Table of Contents
- Background
- Machine learning in RNA Seq analysis
- Objective
- Data source
- Workflow
- Installation of dependencies
- Loading libraries
- Reading the count data and experiment summary
- Data Pre-processing and EDA
- Differential expression analysis
- Annotation, Functional analysis and Visualization
- Feature selection
- Random forest model with cross-validation
- Conclusion
Background
Deoxyribonucleic acid (DNA), often called the molecule of life is found in almost all living organisms. According to central dogma of molecular biology, the genetic information contained within DNA in the form of genes is carried by Ribonucleic acid (RNA), which finally gets translated to protein (DNA -> RNA -> Protein).
RNA Sequencing (RNA Seq), a powerful technique which uses high-throughput Next Generation Sequencing (NGS), determines the quantity of RNA present within a biological sample. It further provides information on the expression levels of genes in response to physiological or pathological condition. For example, RNA Seq analysis performed on samples obtained from Covid infected and uninfected individuals sheds information on the human genes which are either up-regulated (higher expression) or down-regulated (lower expression) in response to infection. Identifying these differentially expressed genes (DEG’s) is the key to understand the biological differences between the healthy and diseased state and furthermore provides valuable insights into pathology of the disease. Moreover, the identified DEG’s can serve as candidate biomarkers for diagnostics or as therapeutic targets for treatment.
Machine learning in RNA-Seq analysis
Differential gene expression analysis yields huge list of genes considered significant in spite of stringent statistical tests and making the search of actual genes a daunting task. There are several challenges associated with this high dimensional data in terms of computational cost and memory. The problem could be overcome in part by utilizing the dimensionality reduction techniques of machine learning algorithms. Dimensionality reduction involves:
- Feature selection - works by removing the redundant or irrelevant features and selects a subset of existing features without transformation
- Feature extraction – selects the most relevant features and transforms the features into low dimensional space
Feature selection algorithms are further categorized as:
- Filter methods – picks features based on correlation to target variable.
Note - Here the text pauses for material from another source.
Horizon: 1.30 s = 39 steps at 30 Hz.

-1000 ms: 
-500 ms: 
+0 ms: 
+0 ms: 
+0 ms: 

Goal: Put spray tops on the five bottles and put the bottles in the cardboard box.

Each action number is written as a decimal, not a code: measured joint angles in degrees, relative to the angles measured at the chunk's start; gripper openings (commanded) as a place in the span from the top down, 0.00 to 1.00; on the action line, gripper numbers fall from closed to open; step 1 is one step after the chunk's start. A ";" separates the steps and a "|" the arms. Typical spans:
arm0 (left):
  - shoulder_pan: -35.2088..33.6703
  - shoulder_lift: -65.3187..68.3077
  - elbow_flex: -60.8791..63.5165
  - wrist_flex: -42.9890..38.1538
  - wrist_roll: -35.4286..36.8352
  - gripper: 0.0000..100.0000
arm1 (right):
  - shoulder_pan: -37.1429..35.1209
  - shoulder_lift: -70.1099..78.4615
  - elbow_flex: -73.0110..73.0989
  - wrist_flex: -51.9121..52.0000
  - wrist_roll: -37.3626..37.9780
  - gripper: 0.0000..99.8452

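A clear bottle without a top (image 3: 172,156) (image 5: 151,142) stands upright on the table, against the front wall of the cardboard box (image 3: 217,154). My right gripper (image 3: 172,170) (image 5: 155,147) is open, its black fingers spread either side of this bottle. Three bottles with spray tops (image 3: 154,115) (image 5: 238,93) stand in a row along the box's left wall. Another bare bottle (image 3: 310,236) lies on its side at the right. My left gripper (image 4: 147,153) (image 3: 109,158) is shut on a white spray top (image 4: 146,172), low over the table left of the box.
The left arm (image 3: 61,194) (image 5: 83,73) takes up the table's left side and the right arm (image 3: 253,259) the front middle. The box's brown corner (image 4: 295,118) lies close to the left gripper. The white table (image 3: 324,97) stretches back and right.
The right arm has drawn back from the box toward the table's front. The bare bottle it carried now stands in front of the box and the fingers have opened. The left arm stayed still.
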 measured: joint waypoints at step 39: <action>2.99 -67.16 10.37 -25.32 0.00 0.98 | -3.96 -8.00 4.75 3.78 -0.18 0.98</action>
Independent of any algorithm and generally used as preprocessing step.
Examples: Correlation coefficient, Chi square test, Fisher score
- Wrapper methods – picks features based on classifier performance. Computationally expensive due to the repeated learning and cross validation.
Examples: Recursive feature elimination (RFE), Boruta, Genetic algorithms
- Embedded methods - combines the qualities of both filter and wrapper methods.
Examples: Lasso regularization, Decision trees
Objective
To handle the curse of dimensionality of RNA Seq, two most effective feature selection algorithms - Boruta and RFE have been explored. Both are wrapper algorithms built around random forest classification algorithm. Finally, a random forest model is built with the selected features to eventually aid in the classification of Covid-19. The study can serve two important purposes:
- DEG’s identified through feature selection can have great implication towards clinical aspects as biomarkers
- Machine learning models built on selected DEG’s would be much more efficient in classifying Covid-19 than a model built with all the identified DEG’s
Data Source
Read counts for the study have been obtained from “126 RNA Seq datasets of COVID-19” from Kaggle. The data included counts of 191887 genes for 100 Covid affected and 26 control/healthy samples.
The Original data used in this application is sourced from https://www.ncbi.nlm.nih.gov/geo/query/acc.cgi?acc=GSE157103 by Kaggle and transformed to a usable format. We have kept a zipped file in usable format which has been used in the code below. Kindly download the data from the link by clicking on Covid RNA Sequence Data.
Workflow
Entire work has been done using “R” environment. Differential expression analysis has been done with Limma Bioconductor package using the Voom method.
Figure 1: Workflow for Feature selection of RNA-Seq data for Covid-19 classification
Installation of dependencies
# We have used R version 4.1.0 (2021-05-18) -- "Camp Pontanezen" # make sure to install Rtools for Building R Packages, not essential but good to have # Install the Rtools from here https://cran.r-project.org/bin/windows/Rtools/ writeLines('PATH="${RTOOLS40_HOME}\\\\usr\\\\bin;${PATH}"', con = "~/.Renviron") # restart RStudio # run this command to check Sys.which("make") # you should see output like this , "C:\\rtools40\\usr\\bin\\make.exe" # you can test a installation by running this installation # install.packages("jsonlite", type = "source") , although not essential install.packages("jsonlite", type = "source") install.packages("BiocManager") BiocManager::install("edgeR") BiocManager::install("Glimma") BiocManager::install("biomaRt") install.packages("gplots") install.packages("gdata") install.packages("caret") install.packages("Boruta") BiocManager::install("VennDetail")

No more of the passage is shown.